Directions: Output exactly, please, the lines of the records below from the one containing "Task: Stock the" through the final line.

─── Data shown

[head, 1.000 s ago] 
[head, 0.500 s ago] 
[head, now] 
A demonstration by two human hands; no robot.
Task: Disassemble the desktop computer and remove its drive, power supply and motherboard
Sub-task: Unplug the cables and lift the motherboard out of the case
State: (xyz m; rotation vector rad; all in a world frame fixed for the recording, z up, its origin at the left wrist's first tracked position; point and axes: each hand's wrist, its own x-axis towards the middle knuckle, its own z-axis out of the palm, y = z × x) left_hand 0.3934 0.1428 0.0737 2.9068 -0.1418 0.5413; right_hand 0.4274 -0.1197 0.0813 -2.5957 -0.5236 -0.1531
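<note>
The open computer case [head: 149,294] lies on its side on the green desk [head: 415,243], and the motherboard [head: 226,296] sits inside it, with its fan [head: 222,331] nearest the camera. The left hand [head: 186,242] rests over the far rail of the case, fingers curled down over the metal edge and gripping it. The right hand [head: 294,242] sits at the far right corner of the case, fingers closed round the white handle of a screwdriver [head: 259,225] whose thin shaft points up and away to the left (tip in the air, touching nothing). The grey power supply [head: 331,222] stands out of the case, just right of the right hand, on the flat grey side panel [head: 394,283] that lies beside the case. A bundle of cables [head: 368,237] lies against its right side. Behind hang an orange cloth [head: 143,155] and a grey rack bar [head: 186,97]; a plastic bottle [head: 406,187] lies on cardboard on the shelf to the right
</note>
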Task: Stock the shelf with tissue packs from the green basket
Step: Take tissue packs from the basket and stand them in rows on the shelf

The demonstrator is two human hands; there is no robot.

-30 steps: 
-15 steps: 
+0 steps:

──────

Result of this exercise:
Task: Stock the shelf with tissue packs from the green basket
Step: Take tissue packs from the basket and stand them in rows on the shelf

The demonstrator is two human hands; there is no robot.

-30 steps: 
-15 steps: 
+0 steps:

There is nothing more to this answer.